Brokers and agents often enter into contracts that contain an indemnity clause, assuming that these clauses are inconsequential and/or boilerplate at best.  Nothing could be further from the truth.  While nearly every contract typically contains an indemnity clause, some, such as REO Listing Agreements assigned by a bank (or the bank’s asset manager) often require the broker or agent to assume any and all liability….not for just the liability associated with negligent acts, errors or omissions attributable to the services that the broker or agent actually preformed in transaction. In essence, the agent or broker is agreeing to assume liability that may not otherwise have attached to them and for which they would not typically be assigned responsibility.
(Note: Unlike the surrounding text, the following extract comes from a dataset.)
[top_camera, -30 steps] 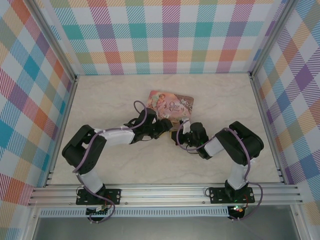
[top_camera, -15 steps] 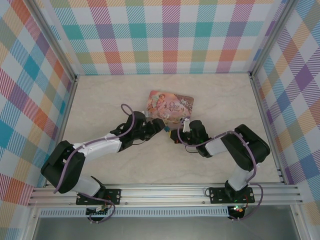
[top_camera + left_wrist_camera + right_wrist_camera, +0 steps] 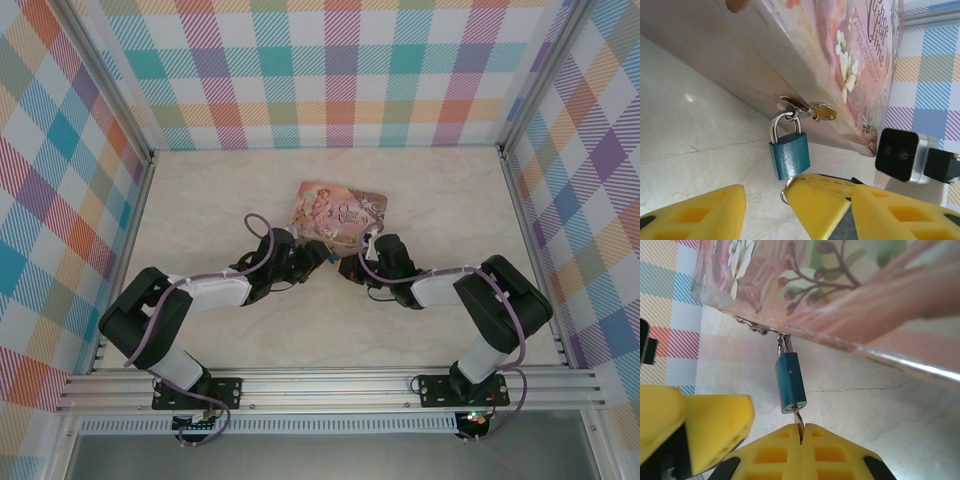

Most Real Estate (Professional Liability) Errors and Omissions policies contain a Contractual Liability exclusion, which excludes “liability assumed by the “Insured” under any contract or agreement, unless such liability would have attached to the “Insured” even in the absence of such agreements”.

For example, if the terms and conditions of the REO Listing Agreement require the broker or agent to hire and oversee any repairs the property needs to bring it up to code and/or into good condition prior to marketing it for resale, then the broker or agent maybe assuming the role (and liability) of a Construction Manager; such services are not typically roles (and liabilities) associated with the definition of professional services of a broker or agent in Real Estate (Professional Liability) Errors and Omissions policies.

Therefore, before entering into a REO Listing Agreement with a bank (or the bank’s asset manager), the broker or agent should carefully review its Errors and Omissions policy, paying special attention to the indemnity clause, with a qualified real estate attorney to satisfy themselves that are not assuming liability that would not otherwise attach (to them) in the absence of entering into such contract or agreement.